Hoe ziet dat eruit? Met een warm hart erkennen we dat een miljard mensen op de wereld niet beschikken over elektriciteit. Ons ideaal van spaarzaamheid zal bij hen niet aanslaan. Wij kunnen hen beter helpen om vooruit te komen in hun leven met schonere technologieën dan waarvoor wij in het Westen ooit hebben gekozen. Door te moderniseren, zijn we bovendien – en dit klinkt misschien tegenstrijdig, maar het is echt waar – beter in staat om onze ecologische voetafdruk te verkleinen.
Met een open geest zullen we vaststellen dat alle energiebronnen voor- en nadelen hebben. Als we de plussen en minnen nuchter op een rij zetten, zullen we vaststellen dat wind en zon (voorlopig!) meer nadelen hebben dan we geneigd zijn toe te geven. We zullen ook taboes bespreekbaar maken. Zo zal het ons opvallen dat opslag van CO2 waarschijnlijk niet zo’n gek idee is, en dat kerncentrales geen CO2-uitstoot produceren en, verrassend genoeg, tot de veiligste energiebronnen worden gerekend.

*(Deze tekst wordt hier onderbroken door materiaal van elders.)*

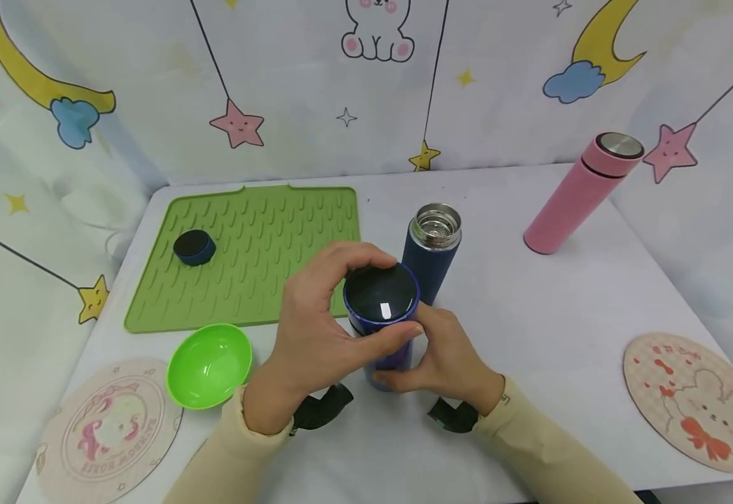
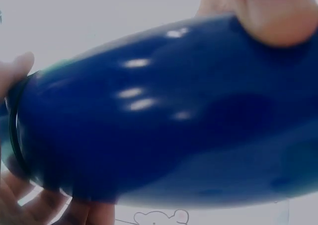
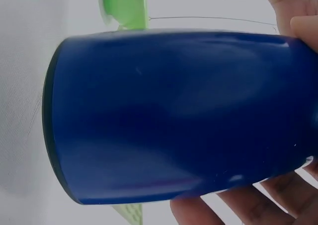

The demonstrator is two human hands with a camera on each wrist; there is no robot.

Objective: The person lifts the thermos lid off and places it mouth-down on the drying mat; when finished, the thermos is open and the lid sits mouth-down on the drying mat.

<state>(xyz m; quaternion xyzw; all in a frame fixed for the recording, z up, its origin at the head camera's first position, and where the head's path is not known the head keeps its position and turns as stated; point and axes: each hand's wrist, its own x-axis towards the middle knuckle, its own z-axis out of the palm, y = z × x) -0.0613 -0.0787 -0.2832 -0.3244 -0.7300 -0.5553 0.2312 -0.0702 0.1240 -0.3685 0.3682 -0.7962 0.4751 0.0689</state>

En met gezond verstand laten we ons niet meeslepen door emoties. Geen apocalyptische voorspellingen. Geen moreel beroep op onze zorg voor de aarde. Geen naïef geloof in een magische oplossing voor de vele technische hobbels rondom energie uit zon en wind. Wat dan wel? Een koele, rationele blik om reële problemen op de juiste manier te pareren. Een beleid dat stuurt op innovatie en resultaat, deels in internationaal verband. Een keuze voor bewezen technieken.
Uiteindelijk, zo leren de effectieve altruïsten ons, moeten we ook goede bedoelingen – misschien wel: juist goede bedoelingen – beoordelen op hun doeltreffendheid. Ik zet me er graag voor in om die wijsheid toe te passen op onze pogingen om de klimaatverandering het hoofd te bieden.